Conseils de dépannage
Même lorsque vous suivez les étapes à la lettre, quelques éléments peuvent encore vous jouer des tours. Voici ce que j’ai rencontré sur le terrain :
- « Le Bureau à distance ne peut pas se connecter » → Neuf fois sur dix, c’est soit le pare-feu, soit un problème de routage réseau. Vérifiez que la règle du pare-feu a bien été appliquée.
- Les utilisateurs ne peuvent pas se connecter → Par défaut, seuls les administrateurs peuvent se connecter via RDP. Si vous voulez que le personnel se connecte, ajoutez-les au groupe Utilisateurs du Bureau à distance sur la machine cible.
- La GPO ne s’applique pas → Exécutez
gpresult /rdepuis un PC client. Si votre GPO n’apparaît pas, vérifiez que le PC se trouve dans la bonne OU et que la GPO est correctement liée.
Meilleures pratiques de sécurité (ne sautez pas cette partie)
RDP est pratique, mais c’est aussi une cible de choix pour les attaquants. J’ai vu des environnements se faire marteler par des tentatives de force brute simplement parce que RDP était grand ouvert. Voici ce que je recommande toujours :
- Activer l’authentification au niveau du réseau (NLA). Cela impose l’authentification avant qu’une session complète ne soit établie.
- Limiter l’accès RDP aux plages IP de confiance si possible.

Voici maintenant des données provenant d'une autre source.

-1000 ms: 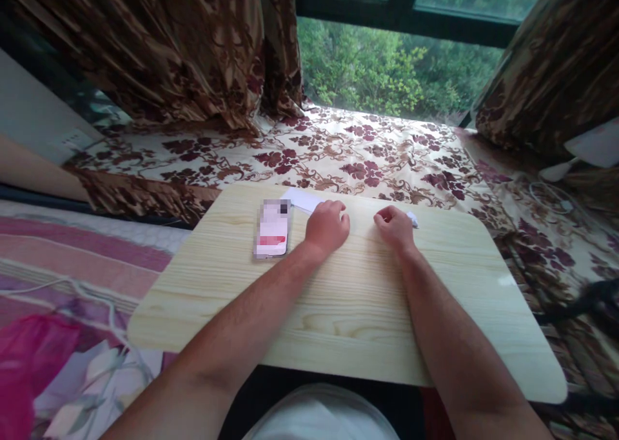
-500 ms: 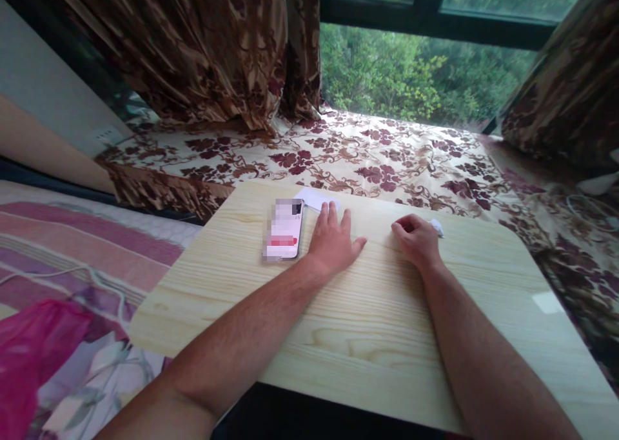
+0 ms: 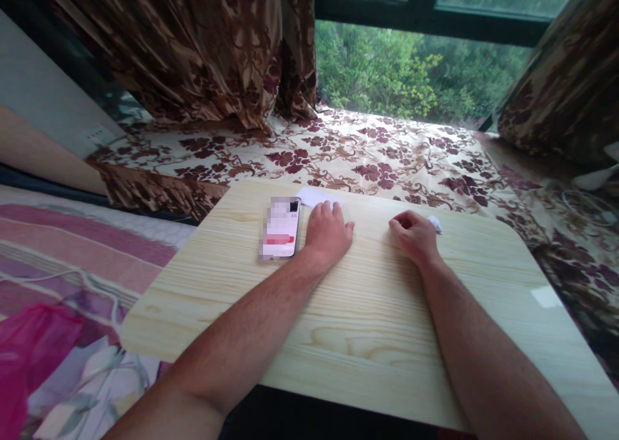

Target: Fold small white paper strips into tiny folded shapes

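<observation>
My left hand (image 3: 329, 233) rests on the pale wooden table (image 3: 367, 324) with its fingers curled under, and nothing shows in them. It lies just right of a phone (image 3: 280, 228) with a lit screen. A flat white paper (image 3: 320, 196) lies just beyond its knuckles at the table's far edge. My right hand (image 3: 413, 235) lies further right, closed in a loose fist. A small crumpled white scrap (image 3: 436, 223) pokes out from its far side.
Beyond the table, a flowered cloth (image 3: 387, 156) covers a window ledge, with brown patterned curtains (image 3: 203, 46) on both sides. A striped pink bedcover (image 3: 72, 259) and a pink bag (image 3: 29, 350) lie to the left. White cables (image 3: 585, 204) sit at far right.
My left hand went from a fist to fingers spread flat half a second ago, and has curled shut again. My right hand has stayed closed in place. The view shifted slightly.
</observation>
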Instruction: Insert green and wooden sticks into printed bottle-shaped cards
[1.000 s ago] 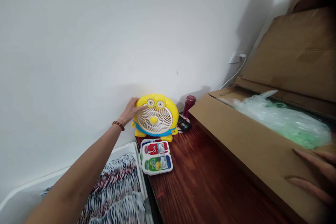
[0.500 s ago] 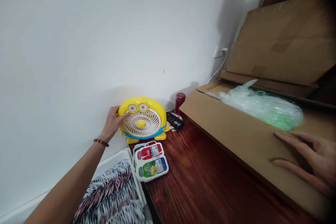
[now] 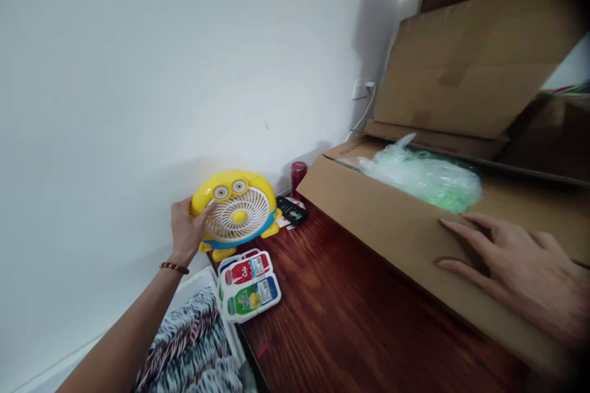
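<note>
My left hand grips the left edge of a small yellow cartoon desk fan with a white grille. The fan stands against the white wall at the back of a dark wooden table. A bead bracelet is on that wrist. My right hand lies flat, fingers spread, on the front wall of a large open cardboard box. Inside the box sits green bubble wrap.
Flat drink-shaped packs lie in front of the fan. A dark red cup and a black remote sit by the wall. A white bin with striped cloth stands left of the table. A wall socket with a cable is behind.
The view has swung right, so everything sits further left in frame. My left hand slid from the fan's top to its left side. My right hand shows more fully on the box.
</note>
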`<state>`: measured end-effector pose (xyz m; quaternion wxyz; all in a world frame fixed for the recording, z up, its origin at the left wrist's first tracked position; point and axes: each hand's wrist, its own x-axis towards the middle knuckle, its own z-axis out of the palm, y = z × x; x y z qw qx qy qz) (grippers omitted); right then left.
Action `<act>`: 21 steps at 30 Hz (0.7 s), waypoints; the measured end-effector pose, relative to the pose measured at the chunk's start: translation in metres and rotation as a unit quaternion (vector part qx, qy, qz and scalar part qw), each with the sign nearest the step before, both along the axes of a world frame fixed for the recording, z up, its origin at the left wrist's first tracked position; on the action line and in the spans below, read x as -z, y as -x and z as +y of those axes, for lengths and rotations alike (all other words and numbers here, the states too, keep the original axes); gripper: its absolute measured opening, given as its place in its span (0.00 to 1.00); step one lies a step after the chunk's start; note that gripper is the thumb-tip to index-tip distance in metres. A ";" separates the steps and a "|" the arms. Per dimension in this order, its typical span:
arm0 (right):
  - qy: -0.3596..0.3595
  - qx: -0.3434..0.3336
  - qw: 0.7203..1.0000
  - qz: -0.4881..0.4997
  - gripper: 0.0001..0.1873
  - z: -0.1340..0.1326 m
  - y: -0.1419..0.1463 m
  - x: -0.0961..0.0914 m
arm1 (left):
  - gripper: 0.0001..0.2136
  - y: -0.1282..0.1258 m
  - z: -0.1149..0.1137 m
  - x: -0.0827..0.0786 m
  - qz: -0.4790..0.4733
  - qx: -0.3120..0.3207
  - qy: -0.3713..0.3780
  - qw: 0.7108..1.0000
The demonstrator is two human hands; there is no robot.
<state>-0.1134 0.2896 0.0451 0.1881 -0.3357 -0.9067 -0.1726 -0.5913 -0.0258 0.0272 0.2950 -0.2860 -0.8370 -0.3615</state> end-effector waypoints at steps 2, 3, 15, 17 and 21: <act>-0.026 -0.033 0.999 -0.035 0.34 -0.005 0.000 -0.004 | 0.23 0.001 0.000 0.002 0.011 -0.021 0.013 1.000; -0.038 -0.043 0.998 -0.042 0.33 -0.006 -0.001 -0.005 | 0.24 0.001 0.000 0.004 0.018 -0.034 0.016 0.999; -0.074 -0.021 0.997 -0.002 0.35 -0.014 0.011 -0.006 | 0.30 -0.094 0.049 -0.010 0.063 0.067 -0.051 0.994; -0.075 0.019 0.997 0.004 0.36 -0.021 0.017 -0.008 | 0.24 -0.143 0.085 -0.011 -0.026 0.234 -0.038 0.971; -0.076 0.066 0.995 0.015 0.36 -0.029 0.026 -0.010 | 0.20 -0.244 0.167 -0.014 -0.251 0.416 -0.008 0.874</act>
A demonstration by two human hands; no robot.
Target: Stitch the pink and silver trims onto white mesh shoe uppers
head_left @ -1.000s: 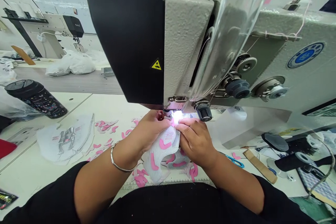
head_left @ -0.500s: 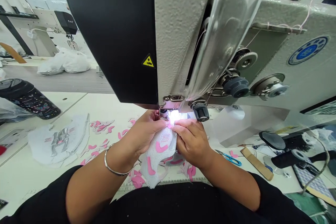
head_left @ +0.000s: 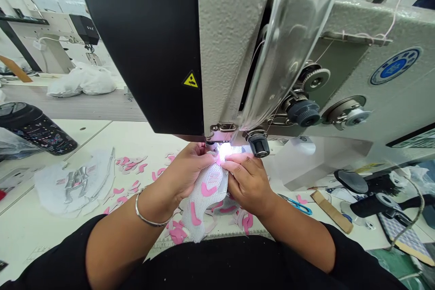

- Exiger des mots de passe robustes (et idéalement l’authentification multifacteur si votre configuration la prend en charge).
- Surveiller les journaux d’événements pour détecter les tentatives de connexion échouées.
Et si les utilisateurs se connectent depuis l’extérieur du bureau, envisagez sérieusement de placer RDP derrière un VPN. C’est une couche supplémentaire, mais le gain en matière de sécurité est considérable.
Pour conclure
Activer le Bureau à distance avec la Stratégie de groupe fait partie de ces tâches qui semblent intimidantes au début, mais qui deviennent rapidement une seconde nature. Une fois que vous l’avez fait, vous ne reviendrez plus à cliquer manuellement dans les Propriétés système sur chaque machine.
Faites-le une fois, et vous aurez RDP déployé de manière cohérente sur l’ensemble de votre réseau. Plus besoin de deviner quelle machine est correctement configurée, plus de connexions qui fonctionnent à moitié. Juste un accès propre et fiable partout où vous en avez besoin.